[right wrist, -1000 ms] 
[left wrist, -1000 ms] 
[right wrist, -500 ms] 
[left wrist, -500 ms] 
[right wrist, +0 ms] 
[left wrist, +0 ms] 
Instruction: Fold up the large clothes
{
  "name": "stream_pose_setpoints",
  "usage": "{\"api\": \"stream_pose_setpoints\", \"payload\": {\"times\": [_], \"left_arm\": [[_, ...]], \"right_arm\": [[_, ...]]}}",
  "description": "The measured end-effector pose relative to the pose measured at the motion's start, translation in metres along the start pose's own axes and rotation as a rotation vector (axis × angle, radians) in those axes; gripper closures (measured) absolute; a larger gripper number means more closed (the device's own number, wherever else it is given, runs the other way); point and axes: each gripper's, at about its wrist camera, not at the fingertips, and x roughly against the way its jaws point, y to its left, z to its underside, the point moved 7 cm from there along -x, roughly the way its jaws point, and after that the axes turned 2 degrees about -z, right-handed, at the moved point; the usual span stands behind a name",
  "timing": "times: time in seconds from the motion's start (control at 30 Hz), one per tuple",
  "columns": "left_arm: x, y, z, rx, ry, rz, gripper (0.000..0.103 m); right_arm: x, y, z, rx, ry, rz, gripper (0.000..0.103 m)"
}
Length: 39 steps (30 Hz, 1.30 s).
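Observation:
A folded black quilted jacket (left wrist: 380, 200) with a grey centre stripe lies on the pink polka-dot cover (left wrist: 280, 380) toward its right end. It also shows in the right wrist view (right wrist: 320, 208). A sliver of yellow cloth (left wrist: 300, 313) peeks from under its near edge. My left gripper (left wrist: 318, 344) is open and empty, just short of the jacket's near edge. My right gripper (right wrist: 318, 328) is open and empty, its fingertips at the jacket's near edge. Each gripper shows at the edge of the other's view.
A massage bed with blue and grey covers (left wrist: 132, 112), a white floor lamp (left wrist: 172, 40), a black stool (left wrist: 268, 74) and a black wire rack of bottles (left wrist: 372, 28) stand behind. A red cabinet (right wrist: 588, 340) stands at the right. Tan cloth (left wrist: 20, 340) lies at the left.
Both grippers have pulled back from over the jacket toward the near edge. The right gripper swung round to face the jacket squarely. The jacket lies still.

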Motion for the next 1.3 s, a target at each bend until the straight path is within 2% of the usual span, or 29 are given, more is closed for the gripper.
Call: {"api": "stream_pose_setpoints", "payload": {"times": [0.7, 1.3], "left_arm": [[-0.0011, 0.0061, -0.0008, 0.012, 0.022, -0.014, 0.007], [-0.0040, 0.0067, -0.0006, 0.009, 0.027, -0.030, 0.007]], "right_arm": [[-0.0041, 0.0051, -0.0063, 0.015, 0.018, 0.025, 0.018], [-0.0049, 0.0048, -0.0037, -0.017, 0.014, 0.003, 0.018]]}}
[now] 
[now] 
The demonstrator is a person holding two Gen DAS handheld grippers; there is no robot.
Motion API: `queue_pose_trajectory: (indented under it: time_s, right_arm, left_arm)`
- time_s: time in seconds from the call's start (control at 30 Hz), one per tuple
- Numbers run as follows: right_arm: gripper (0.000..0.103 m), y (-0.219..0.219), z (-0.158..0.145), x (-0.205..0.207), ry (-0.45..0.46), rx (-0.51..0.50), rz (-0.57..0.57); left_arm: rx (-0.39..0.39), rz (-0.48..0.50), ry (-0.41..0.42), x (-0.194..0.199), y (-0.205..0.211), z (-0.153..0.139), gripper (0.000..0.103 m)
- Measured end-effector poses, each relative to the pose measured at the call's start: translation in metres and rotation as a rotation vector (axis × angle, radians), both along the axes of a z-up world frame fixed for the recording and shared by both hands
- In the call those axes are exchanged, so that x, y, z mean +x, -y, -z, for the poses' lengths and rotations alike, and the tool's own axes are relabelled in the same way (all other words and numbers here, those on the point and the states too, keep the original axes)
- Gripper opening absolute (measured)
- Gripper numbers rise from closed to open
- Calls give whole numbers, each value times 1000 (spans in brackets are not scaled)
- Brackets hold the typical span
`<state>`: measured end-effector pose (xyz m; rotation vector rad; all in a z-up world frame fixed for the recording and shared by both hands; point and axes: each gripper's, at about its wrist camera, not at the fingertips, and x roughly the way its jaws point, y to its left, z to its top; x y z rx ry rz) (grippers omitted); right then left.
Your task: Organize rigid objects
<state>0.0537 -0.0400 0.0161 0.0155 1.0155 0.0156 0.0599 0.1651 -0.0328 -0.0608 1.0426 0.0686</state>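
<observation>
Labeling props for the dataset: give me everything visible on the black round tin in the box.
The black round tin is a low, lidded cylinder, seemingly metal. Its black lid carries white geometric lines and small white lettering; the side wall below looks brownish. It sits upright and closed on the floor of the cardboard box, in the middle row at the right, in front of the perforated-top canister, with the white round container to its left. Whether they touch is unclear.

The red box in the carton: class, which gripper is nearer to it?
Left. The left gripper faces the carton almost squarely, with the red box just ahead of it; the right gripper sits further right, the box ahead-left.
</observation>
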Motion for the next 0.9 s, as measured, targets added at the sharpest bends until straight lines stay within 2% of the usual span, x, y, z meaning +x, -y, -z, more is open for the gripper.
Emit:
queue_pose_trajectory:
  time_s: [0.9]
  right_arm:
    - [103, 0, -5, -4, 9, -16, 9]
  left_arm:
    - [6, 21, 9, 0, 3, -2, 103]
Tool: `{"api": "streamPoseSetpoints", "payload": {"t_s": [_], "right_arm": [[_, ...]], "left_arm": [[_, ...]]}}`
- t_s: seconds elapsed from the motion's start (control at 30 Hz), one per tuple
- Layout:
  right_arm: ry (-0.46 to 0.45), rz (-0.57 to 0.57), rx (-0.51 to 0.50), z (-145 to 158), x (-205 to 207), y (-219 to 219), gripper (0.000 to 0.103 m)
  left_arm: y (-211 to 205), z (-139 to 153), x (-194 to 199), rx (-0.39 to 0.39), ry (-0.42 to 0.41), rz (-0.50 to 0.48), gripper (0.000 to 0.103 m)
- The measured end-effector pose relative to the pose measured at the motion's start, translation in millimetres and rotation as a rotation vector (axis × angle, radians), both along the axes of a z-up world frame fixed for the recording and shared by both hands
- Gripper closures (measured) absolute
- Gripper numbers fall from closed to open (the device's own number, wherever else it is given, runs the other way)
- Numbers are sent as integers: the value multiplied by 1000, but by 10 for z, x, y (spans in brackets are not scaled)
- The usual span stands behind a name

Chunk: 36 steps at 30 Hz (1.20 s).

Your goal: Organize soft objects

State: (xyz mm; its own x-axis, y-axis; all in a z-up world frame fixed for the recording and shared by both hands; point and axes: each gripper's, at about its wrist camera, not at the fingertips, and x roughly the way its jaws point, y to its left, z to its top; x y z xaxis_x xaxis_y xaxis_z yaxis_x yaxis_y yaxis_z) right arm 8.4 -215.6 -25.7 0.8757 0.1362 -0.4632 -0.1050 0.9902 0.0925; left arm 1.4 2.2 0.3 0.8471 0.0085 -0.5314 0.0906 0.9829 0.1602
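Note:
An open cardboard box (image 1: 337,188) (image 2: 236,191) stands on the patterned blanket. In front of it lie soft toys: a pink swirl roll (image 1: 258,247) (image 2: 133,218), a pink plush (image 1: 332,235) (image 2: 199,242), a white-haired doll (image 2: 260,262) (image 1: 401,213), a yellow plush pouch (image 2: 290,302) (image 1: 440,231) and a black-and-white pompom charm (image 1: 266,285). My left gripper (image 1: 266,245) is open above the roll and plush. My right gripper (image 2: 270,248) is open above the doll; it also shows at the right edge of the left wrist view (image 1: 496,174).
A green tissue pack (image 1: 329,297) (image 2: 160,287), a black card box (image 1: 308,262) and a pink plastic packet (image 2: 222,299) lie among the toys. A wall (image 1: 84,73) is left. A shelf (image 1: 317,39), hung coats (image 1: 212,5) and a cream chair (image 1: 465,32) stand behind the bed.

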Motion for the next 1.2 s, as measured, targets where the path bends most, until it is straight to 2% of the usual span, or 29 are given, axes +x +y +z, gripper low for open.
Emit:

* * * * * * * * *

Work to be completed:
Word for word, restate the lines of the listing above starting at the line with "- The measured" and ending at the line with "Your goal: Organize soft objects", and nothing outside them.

Task solution:
- The measured end-effector pose relative to the pose measured at the motion's start, translation in millimetres and rotation as a rotation vector (axis × angle, radians), both along the axes of a z-up world frame fixed for the recording and shared by both hands
- Gripper closures (measured) absolute
- Gripper numbers fall from closed to open (the device's own number, wherever else it is given, runs the other way)
- Numbers are sent as integers: the value multiplied by 1000, but by 10 for z, x, y (spans in brackets are not scaled)
- The usual span stands behind a name

Chunk: 36 steps at 30 Hz (1.20 s).

Your goal: Organize soft objects

The exercise asks for nothing more than this.